Let's look at it closer in this simplified version (hooks are discussed here):

function _run(policy::AbstractPolicy, env::AbstractEnv, stop_condition, hook::AbstractHook)

policy(PRE_EXPERIMENT_STAGE, env)
is_stop = false
while !is_stop
reset!(env)
policy(PRE_EPISODE_STAGE, env)

while !is_terminated(env) # one episode
action = policy(env)

policy(PRE_ACT_STAGE, env, action)

env(action)

policy(POST_ACT_STAGE, env)

if stop_condition(policy, env)
is_stop = true
break
end
end # end of an episode

if is_terminated(env)
policy(POST_EPISODE_STAGE, env)
end
end
end

Implementing a new algorithm mainly consists of creating your own AbstractPolicy subtype, its action sampling function (policy)(env) and implementing its behavior at each stage. However, ReinforcemementLearning.jl provides plenty pre-implemented utilities that you should use to 1) have less code to write 2) lower the chances of bugs and 3) make your code more understandable and maintainable (if you intend to contribute your algorithm).

Using Agents

A better way is to use the policy wrapper Agent. An agent is an AbstractPolicy that wraps a policy and a trajectory (also called Experience Replay Buffer in RL literature). Agent comes with default implementations of Agent(stage, agent, env) that will probably fit what you need at most stages so that you don't have to write them again. Looking at the source code, we can see that the default Agent calls are

function (agent::Agent)(stage::AbstractStage, env::AbstractEnv [, action])
update!(agent.trajectory, agent.policy, env, stage [,action])
update!(agent.policy, agent.trajectory, env, stage)
end

Which consists of updating the trajectory then the policy. update!(agent.policy, agent.trajectory, env, stage) is a no-op by default at every stage but update!(agent.trajectory, agent.policy, env, stage [,action]) comes with predefined updates that can be summarized as follows (keep in mind that trajectories are undergoing major changes and this will soon be outdated.).

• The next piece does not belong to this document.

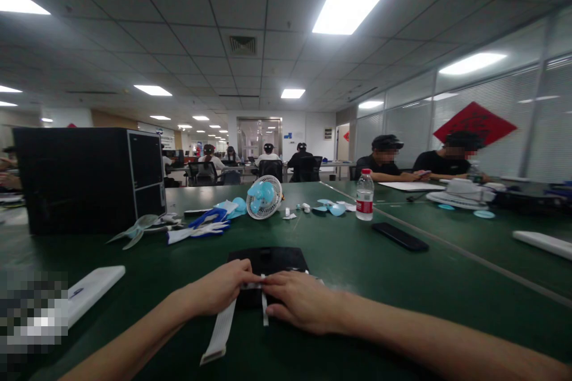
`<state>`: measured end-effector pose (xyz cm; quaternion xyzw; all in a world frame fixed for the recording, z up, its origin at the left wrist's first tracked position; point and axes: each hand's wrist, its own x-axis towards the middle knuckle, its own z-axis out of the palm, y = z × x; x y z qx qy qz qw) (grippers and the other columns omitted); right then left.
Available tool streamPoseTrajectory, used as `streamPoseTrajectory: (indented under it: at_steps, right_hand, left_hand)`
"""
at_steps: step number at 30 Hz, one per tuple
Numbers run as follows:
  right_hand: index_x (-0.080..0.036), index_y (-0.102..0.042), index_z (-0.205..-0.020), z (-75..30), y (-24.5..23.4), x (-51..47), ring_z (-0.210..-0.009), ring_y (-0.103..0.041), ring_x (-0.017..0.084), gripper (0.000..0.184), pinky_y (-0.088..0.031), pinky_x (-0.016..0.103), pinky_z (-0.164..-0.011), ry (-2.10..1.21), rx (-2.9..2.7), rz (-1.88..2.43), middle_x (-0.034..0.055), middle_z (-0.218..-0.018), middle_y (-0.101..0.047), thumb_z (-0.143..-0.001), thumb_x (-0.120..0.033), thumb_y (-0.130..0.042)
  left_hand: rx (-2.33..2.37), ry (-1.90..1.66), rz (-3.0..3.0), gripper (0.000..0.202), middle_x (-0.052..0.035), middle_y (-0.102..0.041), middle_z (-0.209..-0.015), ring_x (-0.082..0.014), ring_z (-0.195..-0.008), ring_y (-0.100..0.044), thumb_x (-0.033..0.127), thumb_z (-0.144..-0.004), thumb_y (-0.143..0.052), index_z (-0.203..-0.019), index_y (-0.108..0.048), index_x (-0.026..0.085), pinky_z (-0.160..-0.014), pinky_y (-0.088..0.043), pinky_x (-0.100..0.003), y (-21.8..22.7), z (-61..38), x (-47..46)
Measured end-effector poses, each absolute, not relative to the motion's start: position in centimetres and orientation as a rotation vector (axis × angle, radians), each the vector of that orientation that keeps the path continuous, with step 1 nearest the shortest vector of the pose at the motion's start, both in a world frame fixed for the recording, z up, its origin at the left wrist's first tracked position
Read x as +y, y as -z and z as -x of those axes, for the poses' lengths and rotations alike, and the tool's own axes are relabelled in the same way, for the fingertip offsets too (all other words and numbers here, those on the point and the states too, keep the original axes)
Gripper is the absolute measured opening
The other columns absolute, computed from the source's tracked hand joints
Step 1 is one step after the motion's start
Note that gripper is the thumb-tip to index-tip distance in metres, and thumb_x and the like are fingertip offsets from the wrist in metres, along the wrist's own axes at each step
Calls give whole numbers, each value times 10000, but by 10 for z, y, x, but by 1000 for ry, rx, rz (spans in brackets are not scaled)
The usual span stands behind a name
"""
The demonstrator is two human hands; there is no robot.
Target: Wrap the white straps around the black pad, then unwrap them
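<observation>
A dark, flat panel-like piece (268, 256) lies on the green table in front of me. My left hand (218, 289) rests over its left side, fingers curled and index finger pointing inward; anything under the fingers is hidden. My right hand (301, 300) lies on the right side, fingers stretched out flat and their tips almost meeting the left index finger. From beneath my left hand a white flat ribbon cable (220, 333) runs toward me. A narrow white strip (265, 314) hangs down beside my right thumb.
A black computer case (80, 178) stands at left, near blue-and-white gloves (201, 226). A small fan (264, 197), a water bottle (364, 195) and a black phone-like slab (400, 236) sit farther out. White slabs lie at both sides. Two people sit at right.
</observation>
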<state>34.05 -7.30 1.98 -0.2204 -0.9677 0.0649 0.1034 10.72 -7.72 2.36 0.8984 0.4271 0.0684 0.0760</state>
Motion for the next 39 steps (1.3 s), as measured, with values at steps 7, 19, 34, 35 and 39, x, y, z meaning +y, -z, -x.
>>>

1. At the PRE_ACT_STAGE (after having sampled the action), add the current state and the sampled action to the trajectory. If your policy uses an action mask, it will also save it to a respective trace.
2. At the POST_ACT_STAGE (after having exerted the action to the environment), add the returned reward and save whether the new state is terminal.
3. At the POST_EPISODE_STAGE (before reseting the environment), save the last state to the trajectory.
4. At the PRE_EPISODE_STAGE (after reseting the environment), remove the last state from the trajectory.

If you need a different behavior for trajectories, then you may overload the update! function with your policy type or a custom trajectory type. For example, many algorithms (such as PPO) need to store an additional trace of the logpdf of the sampled actions and thus overload the function at the PRE_ACT_STAGE.

Updating the policy

Finally, you need to implement the learning function by implementing (your_policy)( env, stage) or update!(your_policy, trajectory, env, stage). This is usually done at the PRE_ACT_STAGE or the POST_EPISODE_STAGE, depending on the algorithm. It is not recommended to do it at other stages because the trajectory will not be consistent and samples from it will be be incorrect.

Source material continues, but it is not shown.